• _TRY IT_
Your result should be every line of the records below that contains the word "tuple".

• _WORKING DATA_
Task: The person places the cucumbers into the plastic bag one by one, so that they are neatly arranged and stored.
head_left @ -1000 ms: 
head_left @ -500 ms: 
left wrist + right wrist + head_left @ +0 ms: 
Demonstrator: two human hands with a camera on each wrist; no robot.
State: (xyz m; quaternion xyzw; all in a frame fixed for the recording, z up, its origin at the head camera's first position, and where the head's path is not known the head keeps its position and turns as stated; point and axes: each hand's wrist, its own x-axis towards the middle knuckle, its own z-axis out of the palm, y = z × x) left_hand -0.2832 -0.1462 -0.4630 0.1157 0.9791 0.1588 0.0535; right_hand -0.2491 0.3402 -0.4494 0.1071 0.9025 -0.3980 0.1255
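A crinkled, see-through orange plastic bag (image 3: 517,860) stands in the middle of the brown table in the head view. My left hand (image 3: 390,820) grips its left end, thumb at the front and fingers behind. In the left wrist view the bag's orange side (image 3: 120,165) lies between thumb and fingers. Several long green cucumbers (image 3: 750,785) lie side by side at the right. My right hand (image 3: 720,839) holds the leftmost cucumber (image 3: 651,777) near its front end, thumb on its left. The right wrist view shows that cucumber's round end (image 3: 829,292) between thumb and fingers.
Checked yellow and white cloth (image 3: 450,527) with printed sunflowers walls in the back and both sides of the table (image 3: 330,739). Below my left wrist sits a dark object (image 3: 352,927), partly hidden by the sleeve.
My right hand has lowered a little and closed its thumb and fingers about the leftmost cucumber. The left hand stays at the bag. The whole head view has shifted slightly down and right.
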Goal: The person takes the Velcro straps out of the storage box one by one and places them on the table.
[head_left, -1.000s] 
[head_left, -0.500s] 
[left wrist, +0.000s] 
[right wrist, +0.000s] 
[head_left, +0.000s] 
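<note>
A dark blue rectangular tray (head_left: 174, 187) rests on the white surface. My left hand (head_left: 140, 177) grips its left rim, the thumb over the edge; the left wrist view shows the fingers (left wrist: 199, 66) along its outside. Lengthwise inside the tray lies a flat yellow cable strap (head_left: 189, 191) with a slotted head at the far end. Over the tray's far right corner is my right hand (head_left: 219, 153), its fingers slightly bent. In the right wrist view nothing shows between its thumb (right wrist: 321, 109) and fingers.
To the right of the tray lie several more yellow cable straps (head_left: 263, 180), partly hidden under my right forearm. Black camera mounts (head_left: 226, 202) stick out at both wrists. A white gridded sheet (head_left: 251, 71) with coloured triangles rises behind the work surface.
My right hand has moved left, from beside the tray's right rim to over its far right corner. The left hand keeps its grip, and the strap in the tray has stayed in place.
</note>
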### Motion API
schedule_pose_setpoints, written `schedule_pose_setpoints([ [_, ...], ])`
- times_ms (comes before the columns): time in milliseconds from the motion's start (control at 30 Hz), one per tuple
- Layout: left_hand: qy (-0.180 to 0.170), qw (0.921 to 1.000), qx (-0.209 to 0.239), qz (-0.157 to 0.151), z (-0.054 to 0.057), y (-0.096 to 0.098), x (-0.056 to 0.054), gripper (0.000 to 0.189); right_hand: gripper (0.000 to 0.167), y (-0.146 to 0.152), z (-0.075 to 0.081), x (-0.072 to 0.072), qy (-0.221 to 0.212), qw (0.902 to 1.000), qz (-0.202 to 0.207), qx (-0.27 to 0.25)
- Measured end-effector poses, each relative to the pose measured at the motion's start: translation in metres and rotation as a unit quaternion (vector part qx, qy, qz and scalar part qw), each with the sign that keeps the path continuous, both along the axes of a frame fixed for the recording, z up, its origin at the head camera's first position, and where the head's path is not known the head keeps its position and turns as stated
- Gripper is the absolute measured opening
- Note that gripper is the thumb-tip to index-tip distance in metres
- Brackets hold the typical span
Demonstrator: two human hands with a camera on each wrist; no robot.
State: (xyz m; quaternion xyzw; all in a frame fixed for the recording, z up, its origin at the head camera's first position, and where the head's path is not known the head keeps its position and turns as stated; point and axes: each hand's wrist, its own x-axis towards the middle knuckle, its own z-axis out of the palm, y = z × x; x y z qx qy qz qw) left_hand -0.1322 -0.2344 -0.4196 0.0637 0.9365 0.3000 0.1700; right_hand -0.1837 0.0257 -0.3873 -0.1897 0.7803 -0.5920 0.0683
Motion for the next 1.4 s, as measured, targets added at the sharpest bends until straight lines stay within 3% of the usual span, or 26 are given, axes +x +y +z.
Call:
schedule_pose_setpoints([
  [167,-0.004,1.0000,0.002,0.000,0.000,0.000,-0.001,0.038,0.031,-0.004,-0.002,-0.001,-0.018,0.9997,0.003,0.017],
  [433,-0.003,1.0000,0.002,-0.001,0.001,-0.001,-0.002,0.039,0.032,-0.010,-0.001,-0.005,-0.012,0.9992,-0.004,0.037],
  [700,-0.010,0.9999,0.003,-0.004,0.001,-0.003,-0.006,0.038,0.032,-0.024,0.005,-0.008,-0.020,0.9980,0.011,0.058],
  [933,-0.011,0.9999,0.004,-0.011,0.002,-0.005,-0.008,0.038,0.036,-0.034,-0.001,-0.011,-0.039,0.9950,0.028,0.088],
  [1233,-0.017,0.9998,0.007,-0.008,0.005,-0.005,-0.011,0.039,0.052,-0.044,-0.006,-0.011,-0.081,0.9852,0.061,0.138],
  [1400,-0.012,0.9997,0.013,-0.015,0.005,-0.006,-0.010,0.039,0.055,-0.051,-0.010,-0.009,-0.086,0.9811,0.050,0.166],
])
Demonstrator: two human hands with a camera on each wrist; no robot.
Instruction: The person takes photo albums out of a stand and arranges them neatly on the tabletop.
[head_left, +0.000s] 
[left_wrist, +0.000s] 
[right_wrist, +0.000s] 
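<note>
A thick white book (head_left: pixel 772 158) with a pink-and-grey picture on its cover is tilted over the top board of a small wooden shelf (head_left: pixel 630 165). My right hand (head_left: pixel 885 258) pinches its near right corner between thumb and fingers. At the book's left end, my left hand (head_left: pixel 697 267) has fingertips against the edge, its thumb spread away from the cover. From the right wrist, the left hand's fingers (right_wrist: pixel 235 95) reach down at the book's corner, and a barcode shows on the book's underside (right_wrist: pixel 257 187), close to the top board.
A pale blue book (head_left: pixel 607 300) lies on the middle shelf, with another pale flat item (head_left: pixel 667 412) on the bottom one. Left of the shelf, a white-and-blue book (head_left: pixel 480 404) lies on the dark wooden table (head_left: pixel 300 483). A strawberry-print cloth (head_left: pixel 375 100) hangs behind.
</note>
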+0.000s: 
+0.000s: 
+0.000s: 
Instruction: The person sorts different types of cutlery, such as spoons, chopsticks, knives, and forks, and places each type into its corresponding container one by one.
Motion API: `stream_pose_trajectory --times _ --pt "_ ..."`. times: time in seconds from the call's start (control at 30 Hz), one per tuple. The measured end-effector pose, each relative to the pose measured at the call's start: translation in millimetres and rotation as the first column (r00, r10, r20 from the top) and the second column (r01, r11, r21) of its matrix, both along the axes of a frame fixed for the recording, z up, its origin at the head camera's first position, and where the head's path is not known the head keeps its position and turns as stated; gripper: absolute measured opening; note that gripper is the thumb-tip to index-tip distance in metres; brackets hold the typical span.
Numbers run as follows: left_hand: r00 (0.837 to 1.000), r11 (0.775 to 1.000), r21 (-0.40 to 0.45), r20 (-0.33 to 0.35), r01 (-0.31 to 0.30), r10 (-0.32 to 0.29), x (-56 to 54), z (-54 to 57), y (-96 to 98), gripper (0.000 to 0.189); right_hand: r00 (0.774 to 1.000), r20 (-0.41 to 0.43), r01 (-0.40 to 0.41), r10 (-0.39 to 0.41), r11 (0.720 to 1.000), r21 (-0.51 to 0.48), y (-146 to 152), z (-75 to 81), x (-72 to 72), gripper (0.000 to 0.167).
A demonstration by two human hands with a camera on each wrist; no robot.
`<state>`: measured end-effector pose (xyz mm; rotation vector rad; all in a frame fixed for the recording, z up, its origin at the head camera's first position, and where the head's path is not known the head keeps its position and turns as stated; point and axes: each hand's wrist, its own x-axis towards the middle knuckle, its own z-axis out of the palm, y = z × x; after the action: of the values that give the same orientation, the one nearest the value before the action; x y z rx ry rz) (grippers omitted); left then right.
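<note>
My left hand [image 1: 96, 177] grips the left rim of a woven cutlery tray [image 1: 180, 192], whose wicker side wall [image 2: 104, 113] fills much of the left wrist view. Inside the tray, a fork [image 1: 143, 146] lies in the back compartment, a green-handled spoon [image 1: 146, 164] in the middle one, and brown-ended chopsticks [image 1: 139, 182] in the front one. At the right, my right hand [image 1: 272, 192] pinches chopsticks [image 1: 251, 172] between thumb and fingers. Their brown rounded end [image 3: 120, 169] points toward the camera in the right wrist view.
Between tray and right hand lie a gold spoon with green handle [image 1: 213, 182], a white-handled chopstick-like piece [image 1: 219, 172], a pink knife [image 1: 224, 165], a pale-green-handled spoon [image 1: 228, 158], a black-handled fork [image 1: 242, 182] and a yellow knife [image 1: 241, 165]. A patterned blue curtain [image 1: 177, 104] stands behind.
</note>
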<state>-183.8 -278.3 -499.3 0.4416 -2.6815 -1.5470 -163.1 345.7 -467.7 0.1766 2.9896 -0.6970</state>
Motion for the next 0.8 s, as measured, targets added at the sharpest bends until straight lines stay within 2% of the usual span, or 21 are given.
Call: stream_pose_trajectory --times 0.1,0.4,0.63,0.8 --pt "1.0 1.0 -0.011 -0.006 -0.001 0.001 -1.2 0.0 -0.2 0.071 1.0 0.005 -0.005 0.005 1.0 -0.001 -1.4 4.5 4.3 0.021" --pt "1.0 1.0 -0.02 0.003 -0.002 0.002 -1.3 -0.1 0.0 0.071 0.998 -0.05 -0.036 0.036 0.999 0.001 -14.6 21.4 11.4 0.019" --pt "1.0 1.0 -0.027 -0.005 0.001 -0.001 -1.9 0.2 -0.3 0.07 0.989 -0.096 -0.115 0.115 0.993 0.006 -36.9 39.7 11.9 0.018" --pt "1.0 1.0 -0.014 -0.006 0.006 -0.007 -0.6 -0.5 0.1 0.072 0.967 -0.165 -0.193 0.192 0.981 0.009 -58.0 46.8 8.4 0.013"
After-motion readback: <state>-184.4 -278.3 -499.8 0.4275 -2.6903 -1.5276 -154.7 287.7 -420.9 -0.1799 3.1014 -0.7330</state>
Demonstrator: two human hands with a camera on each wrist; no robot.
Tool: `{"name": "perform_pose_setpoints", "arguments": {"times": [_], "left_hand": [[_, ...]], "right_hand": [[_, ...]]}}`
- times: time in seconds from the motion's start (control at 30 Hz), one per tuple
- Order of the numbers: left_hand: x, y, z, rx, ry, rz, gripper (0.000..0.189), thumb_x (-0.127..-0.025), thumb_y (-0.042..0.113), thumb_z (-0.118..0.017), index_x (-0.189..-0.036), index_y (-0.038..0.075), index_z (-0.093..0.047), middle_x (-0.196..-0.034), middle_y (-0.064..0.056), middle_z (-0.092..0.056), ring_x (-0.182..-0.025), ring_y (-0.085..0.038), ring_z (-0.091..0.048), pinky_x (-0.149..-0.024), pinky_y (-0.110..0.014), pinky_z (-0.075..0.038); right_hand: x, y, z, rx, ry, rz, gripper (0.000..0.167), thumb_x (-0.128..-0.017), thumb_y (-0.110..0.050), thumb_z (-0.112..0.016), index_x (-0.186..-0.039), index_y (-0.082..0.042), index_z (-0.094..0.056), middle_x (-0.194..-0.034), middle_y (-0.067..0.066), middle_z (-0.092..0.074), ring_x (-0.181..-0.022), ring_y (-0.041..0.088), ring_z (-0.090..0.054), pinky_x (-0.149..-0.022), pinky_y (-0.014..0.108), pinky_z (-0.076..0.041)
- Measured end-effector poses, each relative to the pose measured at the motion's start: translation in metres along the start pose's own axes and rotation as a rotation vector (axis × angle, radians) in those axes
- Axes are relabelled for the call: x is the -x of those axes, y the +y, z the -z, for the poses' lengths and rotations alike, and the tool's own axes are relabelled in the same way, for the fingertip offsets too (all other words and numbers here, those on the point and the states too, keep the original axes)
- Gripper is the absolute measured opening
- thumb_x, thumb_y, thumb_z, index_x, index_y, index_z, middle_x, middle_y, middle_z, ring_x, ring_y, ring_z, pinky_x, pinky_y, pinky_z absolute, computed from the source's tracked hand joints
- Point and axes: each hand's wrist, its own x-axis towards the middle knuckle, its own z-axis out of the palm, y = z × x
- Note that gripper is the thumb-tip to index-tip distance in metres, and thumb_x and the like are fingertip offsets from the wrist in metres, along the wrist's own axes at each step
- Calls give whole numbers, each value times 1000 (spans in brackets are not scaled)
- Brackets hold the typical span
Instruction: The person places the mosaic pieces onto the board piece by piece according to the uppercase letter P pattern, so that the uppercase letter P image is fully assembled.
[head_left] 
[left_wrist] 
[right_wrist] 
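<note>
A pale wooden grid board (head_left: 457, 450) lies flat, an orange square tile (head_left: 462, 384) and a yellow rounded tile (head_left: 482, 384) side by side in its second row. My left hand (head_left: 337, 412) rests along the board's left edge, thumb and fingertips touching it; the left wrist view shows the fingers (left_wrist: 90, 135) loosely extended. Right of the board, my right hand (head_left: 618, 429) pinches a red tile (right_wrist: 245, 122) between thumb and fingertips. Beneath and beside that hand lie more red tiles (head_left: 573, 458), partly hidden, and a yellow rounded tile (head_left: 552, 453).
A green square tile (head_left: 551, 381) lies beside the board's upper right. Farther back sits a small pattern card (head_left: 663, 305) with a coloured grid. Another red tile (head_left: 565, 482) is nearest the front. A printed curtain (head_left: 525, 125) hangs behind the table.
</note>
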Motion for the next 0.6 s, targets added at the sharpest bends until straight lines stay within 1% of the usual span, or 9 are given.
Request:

• _REPLY_
- times_ms (comes before the columns): time in milliseconds from the motion's start (control at 30 Hz), one per tuple
Motion API: `stream_pose_trajectory --times _ --pt "_ ..."`. times: time in seconds from the call's start (control at 30 Hz), one per tuple. The measured end-effector pose, each relative to the pose measured at the call's start: translation in millimetres and rotation as the first column (r00, r10, r20 from the top) and the second column (r01, r11, r21) of its matrix, both along the axes of a frame fixed for the recording, z up, its origin at the head camera's first position, and where the head's path is not known the head keeps its position and turns as stated; gripper: absolute measured opening; note that gripper is the thumb-tip to index-tip distance in metres; brackets hold the typical span.
- times: time in seconds from the motion's start (control at 30 Hz), one per tuple

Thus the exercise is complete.